Computed Tomography (CT)
A Computed Tomography, or CT scan, is an imaging test that combines computers and 360-degree X-rays to produce high-resolution body images. It is painless, fast, non-invasive, and an extremely accurate procedure. A CT scan can depict bones, blood vessels, and soft tissues inside the body. Common areas of scanning include the chest, abdomen, and pelvic area. The CT scan is a vital tool in diagnosing a disease. This is significant in identification and proper diagnosis of infection, blood clot, internal bleeding, or disease. This helps decide, plan and execute a treatment - be it surgical, medical, or radiation based.

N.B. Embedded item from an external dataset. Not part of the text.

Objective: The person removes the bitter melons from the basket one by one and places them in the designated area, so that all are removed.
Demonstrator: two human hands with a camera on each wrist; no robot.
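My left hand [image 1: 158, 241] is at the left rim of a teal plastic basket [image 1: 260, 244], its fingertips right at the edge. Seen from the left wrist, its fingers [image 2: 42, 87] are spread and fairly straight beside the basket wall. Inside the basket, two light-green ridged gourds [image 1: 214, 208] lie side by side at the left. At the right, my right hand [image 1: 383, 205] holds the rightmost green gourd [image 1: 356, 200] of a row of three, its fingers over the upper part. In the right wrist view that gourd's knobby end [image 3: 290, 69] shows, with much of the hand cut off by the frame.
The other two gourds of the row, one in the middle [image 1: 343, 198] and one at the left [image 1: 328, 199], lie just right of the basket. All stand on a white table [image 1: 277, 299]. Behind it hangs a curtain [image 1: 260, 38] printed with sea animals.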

Magnetic Resonance Imaging (MRI)
Magnetic Resonance Imaging provides 3D anatomical and pathological pictures that help evaluate a wide range of conditions in the human body. Such images cannot be obtained via X-Ray or CT scan. MRI uses a strong magnetic field and radio frequency pulses to produce high-resolution pictures. The device and technique allow for viewing inside the muscle, joints, ligaments, tendons, cartilage, and internal organs.
Myelography uses a real-time form of x-ray called fluoroscopy and an injection of contrast material to evaluate the spinal cord, nerve roots and spinal lining. By injecting contrast material into the spine, doctors can visualize the spinal cord, nerves, and tissues that line the nerves (meninges). Myelography is typically used to evaluate the spine before and after surgery and to detect problems in patients who cannot undergo MRI.
MR arthrography (arthrogram) is a contrast-enhanced study used to visualize the interior of joints in a very detailed way. An arthrogram helps doctors diagnose problems with the bones, cartilage, ligaments, and tendons within a joint. Arthrograms are especially useful for determining the cause of unexplained joint pain. Contrast material (gadolinium based) is injected directly into the joint which distends or enlarges the joint thus allowing for enhanced visualization of small internal structures. This leads to improved evaluation of diseases or conditions within the joint. Joint injections are done immediately before the MRI exam using fluoroscopic guidance.